TASK DIRECTIONS
Each line in the records below, from the one that contains "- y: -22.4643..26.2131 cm" to the one that contains "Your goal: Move", should be reproduced exactly, the first and last included.

DATA LISTING

....................

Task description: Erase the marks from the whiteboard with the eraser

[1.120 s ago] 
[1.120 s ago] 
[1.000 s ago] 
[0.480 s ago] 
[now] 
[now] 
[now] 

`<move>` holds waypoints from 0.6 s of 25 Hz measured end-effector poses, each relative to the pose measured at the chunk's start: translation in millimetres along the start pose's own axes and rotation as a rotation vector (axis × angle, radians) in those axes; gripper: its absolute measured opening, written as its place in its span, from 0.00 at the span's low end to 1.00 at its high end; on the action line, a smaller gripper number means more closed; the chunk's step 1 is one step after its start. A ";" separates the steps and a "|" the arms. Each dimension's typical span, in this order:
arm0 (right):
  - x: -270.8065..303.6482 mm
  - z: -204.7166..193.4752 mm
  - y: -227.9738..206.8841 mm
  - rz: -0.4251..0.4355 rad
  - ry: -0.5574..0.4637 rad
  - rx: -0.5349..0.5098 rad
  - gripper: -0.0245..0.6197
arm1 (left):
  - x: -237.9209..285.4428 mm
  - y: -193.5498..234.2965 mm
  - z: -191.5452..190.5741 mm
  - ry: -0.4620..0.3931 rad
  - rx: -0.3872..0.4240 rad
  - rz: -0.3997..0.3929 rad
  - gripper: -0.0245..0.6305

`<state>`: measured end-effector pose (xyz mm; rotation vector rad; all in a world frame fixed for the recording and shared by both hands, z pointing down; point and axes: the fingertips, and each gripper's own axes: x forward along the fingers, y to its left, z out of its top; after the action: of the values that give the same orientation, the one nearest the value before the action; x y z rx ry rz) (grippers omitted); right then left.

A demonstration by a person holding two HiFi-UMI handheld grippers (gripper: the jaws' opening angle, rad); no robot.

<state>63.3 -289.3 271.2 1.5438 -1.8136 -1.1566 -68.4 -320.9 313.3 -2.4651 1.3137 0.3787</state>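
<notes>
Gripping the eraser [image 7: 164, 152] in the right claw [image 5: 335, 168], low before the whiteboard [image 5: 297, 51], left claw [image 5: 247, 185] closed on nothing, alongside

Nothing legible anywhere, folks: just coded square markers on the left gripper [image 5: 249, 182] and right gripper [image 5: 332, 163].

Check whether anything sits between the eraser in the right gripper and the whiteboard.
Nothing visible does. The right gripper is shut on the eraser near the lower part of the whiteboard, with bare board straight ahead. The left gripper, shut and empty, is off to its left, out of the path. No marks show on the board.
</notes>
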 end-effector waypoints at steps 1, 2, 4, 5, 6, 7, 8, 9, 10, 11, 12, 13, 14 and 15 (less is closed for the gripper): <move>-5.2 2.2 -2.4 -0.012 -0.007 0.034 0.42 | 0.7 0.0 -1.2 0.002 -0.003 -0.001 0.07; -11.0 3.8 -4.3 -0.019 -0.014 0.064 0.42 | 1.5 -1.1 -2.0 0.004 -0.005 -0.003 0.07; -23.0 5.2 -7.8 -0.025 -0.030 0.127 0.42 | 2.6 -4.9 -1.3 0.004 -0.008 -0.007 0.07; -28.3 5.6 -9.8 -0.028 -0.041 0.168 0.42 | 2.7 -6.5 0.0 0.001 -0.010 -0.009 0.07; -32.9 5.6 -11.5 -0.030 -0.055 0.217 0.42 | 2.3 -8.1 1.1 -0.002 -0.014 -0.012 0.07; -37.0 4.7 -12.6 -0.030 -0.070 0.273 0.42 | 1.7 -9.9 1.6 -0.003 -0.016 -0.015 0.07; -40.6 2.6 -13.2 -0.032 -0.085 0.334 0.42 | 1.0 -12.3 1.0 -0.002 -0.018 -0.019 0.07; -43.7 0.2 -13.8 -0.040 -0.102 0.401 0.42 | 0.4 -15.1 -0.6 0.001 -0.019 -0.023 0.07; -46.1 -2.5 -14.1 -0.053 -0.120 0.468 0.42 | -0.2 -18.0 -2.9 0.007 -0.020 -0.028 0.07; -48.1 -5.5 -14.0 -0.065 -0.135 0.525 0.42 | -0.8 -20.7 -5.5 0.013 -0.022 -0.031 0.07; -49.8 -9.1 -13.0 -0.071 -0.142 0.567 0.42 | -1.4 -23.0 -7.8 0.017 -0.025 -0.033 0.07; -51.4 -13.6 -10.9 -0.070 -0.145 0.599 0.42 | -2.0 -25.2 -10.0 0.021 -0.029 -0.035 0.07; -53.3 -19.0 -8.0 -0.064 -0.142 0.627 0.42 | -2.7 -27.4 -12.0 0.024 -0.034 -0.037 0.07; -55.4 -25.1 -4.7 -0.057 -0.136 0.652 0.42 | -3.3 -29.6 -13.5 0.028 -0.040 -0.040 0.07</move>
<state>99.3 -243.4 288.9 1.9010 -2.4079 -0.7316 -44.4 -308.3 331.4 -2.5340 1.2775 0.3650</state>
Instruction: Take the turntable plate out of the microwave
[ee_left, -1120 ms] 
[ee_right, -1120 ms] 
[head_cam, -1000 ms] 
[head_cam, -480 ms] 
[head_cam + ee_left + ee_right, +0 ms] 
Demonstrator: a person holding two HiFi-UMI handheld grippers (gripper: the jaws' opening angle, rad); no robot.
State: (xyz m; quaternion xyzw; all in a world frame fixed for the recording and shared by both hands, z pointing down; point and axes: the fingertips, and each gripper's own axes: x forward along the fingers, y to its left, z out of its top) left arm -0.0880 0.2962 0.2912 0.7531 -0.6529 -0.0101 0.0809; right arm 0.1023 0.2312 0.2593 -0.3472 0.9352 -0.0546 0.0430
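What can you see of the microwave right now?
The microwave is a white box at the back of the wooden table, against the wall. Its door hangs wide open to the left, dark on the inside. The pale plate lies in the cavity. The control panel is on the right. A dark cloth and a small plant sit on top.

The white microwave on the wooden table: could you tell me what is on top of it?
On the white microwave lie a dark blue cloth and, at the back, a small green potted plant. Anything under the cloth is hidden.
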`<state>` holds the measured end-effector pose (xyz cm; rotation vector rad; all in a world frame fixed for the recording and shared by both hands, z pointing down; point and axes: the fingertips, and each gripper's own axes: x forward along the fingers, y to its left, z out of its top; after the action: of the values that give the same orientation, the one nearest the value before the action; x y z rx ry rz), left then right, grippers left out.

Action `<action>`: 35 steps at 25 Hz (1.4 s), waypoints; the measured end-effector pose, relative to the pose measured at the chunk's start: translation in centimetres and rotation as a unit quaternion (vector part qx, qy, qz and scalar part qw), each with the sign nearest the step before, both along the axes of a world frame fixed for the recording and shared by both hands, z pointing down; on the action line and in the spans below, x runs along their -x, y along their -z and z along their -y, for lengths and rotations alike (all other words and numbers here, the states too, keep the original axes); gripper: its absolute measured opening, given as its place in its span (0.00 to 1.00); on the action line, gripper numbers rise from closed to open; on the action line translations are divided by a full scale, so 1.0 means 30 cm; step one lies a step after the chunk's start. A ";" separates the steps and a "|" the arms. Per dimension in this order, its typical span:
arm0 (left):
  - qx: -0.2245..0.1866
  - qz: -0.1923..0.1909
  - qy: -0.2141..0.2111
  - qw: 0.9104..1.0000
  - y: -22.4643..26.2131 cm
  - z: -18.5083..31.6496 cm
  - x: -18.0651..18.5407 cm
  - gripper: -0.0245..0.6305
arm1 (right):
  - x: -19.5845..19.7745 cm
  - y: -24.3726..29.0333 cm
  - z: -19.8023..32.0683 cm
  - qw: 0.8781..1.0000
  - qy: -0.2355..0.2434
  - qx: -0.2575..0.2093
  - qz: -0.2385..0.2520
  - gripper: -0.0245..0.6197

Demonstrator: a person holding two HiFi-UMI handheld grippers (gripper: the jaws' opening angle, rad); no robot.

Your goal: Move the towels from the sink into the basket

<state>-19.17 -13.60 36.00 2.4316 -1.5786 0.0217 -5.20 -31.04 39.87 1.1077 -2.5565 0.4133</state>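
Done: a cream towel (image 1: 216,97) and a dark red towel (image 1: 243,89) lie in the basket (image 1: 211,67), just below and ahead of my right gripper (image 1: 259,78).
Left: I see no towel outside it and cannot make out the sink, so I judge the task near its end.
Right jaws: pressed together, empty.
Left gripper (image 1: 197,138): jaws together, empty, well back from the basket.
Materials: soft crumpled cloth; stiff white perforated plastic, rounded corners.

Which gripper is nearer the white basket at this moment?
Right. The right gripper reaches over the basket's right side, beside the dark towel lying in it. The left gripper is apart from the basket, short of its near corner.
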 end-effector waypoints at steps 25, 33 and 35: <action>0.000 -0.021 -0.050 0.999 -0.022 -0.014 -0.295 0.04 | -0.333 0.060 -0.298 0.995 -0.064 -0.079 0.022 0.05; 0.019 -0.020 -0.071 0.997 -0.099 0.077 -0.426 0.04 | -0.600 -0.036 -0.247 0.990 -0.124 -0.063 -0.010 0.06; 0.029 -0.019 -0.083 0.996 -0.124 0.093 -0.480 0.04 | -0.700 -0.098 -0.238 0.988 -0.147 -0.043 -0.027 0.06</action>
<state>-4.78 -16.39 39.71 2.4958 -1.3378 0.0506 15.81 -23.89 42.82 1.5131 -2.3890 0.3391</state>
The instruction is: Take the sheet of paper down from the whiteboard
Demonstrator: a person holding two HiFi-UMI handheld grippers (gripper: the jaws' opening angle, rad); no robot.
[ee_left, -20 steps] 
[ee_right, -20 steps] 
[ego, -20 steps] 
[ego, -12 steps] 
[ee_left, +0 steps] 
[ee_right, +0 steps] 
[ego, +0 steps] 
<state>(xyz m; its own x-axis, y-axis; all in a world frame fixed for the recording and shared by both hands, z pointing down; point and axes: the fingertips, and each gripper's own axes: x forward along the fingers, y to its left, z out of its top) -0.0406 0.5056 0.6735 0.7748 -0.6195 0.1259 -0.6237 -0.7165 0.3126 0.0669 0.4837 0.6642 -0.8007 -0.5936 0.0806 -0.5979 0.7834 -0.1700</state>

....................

WRITTEN RESPONSE
  - y: -22.4643..26.2131 cm
  - z: -18.5083..31.6496 cm
  - x: -18.0651..18.5407 cm
  - gripper: -0.0245..0.6305
arm1 (right):
  - x: -19.5845..19.7745 cm
  - y: -24.3726..29.0333 cm
  - z: -19.8023..32.0683 cm
  - qw: 0.8781..1.0000
  - qy: -0.2355..0.2434
  - qx: -0.2575..0.2093
  - qz: -0.2385..0.2520
  - gripper: -0.0245..0.6197

Demonstrator: a person holding two HiFi-UMI handheld grippers (gripper: the jaws' opening angle, rad); no robot.

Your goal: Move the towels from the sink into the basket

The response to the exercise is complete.